Listed entries START
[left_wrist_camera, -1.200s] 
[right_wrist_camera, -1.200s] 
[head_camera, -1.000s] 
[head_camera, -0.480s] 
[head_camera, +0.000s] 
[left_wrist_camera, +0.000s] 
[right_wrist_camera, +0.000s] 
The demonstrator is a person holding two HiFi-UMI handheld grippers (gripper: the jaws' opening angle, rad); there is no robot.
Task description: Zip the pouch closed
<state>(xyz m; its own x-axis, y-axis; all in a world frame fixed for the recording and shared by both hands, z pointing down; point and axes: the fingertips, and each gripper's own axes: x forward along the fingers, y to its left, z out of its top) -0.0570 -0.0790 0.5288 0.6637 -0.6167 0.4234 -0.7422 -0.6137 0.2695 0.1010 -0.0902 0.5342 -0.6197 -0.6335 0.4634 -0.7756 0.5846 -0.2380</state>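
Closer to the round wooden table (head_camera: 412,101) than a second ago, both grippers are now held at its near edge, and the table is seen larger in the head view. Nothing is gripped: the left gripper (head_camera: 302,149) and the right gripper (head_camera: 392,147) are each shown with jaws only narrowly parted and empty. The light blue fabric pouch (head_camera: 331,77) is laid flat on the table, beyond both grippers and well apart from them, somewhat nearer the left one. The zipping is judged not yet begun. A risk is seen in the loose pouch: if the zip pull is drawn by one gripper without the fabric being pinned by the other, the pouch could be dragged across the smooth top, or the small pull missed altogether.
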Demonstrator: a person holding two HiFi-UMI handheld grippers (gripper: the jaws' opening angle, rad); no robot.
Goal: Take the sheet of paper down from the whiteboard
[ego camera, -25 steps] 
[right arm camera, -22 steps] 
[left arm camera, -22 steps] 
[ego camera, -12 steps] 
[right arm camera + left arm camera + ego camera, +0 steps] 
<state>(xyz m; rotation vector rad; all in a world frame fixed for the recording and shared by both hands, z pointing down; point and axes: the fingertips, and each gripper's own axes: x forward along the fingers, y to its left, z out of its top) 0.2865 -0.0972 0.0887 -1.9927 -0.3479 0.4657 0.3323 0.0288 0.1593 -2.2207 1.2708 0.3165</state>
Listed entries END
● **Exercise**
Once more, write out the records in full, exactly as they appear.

● **Answer to this exercise**
[left_wrist_camera, -1.200s] 
[right_wrist_camera, -1.200s] 
[head_camera, -1.000s] 
[head_camera, -0.480s] 
[head_camera, +0.000s] 
[left_wrist_camera, +0.000s] 
[right_wrist_camera, +0.000s] 
The demonstrator is a person holding two HiFi-UMI handheld grippers (gripper: the jaws' opening angle, rad); there is no robot.
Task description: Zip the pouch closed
<state>(xyz m; its own x-axis, y-axis; all in a world frame fixed for the recording and shared by both hands, z pointing down; point and axes: the fingertips, and each gripper's own axes: x forward along the fingers, y to its left, z out of its top) -0.0570 -0.0790 0.5288 0.6637 -0.6167 0.4234 -0.7422 -0.6137 0.2695 0.1010 -0.0902 0.5342 -0.6197 -0.6335 0.4634 -0.7756 0.5846 -0.2380</state>
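Closer to the round wooden table (head_camera: 412,101) than a second ago, both grippers are now held at its near edge, and the table is seen larger in the head view. Nothing is gripped: the left gripper (head_camera: 302,149) and the right gripper (head_camera: 392,147) are each shown with jaws only narrowly parted and empty. The light blue fabric pouch (head_camera: 331,77) is laid flat on the table, beyond both grippers and well apart from them, somewhat nearer the left one. The zipping is judged not yet begun. A risk is seen in the loose pouch: if the zip pull is drawn by one gripper without the fabric being pinned by the other, the pouch could be dragged across the smooth top, or the small pull missed altogether.
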Demonstrator: a person holding two HiFi-UMI handheld grippers (gripper: the jaws' opening angle, rad); no robot.
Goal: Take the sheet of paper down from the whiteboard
[ego camera, -25 steps] 
[right arm camera, -22 steps] 
[left arm camera, -22 steps] 
[ego camera, -12 steps] 
[right arm camera + left arm camera + ego camera, +0 steps] 
<state>(xyz m; rotation vector rad; all in a world frame fixed for the recording and shared by both hands, z pointing down; point and axes: the fingertips, and each gripper's own axes: x forward along the fingers, y to its left, z out of its top) 0.2865 -0.0972 0.0887 -1.9927 -0.3479 0.4657 0.3323 0.0288 0.1593 -2.2207 1.2708 0.3165</state>

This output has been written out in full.